# LIKE



## NoodleArms (Apr 17, 2011)

Every time i click like on a post my browser just starts loading and doesn't even like the post. Whats the cause of this?

thanks x


----------



## the_almighty (Oct 10, 2009)

clearly your browser dislikes the post and pretends like you never clicked the like button lol


----------



## Fullhouse (Mar 31, 2010)

It doesn't like you


----------



## Feelin-Big (Apr 12, 2011)

Try using a different browser, like Firefox... amazing browser!!


----------



## spike1 (Mar 10, 2009)

happens to be quite often, refresh the page when it happens then try


----------



## NoodleArms (Apr 17, 2011)

????????????????????/


----------



## Lorian (Apr 9, 2003)

Did you try a different browser like the guys above suggested?

L


----------



## sakso (Mar 14, 2011)

Press *F5* on your keyboard. if that doesn't help press *Ctrl* + *F5* on your keyboard.


----------



## NoodleArms (Apr 17, 2011)

No as i like to use google chrome and its jst started from yesterday. Il try fiddling with it.


----------



## sakso (Mar 14, 2011)

well there is your problem then mate. google chrome is the worst browser ever existed. I'm a web developer and I suggest you to use FF.


----------



## Greshie (Jan 15, 2011)

Yes I used Google Chrome but started having problems .... now use Firefox ... so much better ....


----------



## Greenspin (Dec 27, 2010)

Sorry I can't help you Noodle, but I do find all these codes interesting. I don't know if that is sad, but I hope to make a website in the near future, and am impressed with the press this that and that key to do such and such


----------



## BlitzAcez (Mar 6, 2008)

Try updating the browser, or re-installing it.

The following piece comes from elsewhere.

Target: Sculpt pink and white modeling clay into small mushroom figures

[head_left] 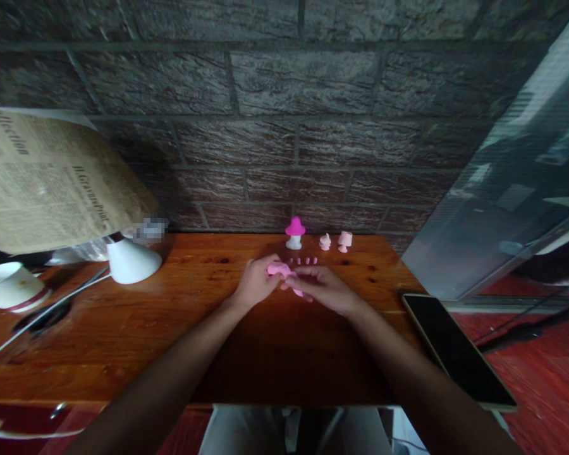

If it still doesn't work after fiddling with it, use Internet Explorer! < - my favorite

I have FF on hand for a backup though if something doesn't work, which isn't often.


----------



## Fullhouse (Mar 31, 2010)

I like and use google chrome myself never had any issues, noodle try to reinstall it mate

Sent from iphone using tapatalk


----------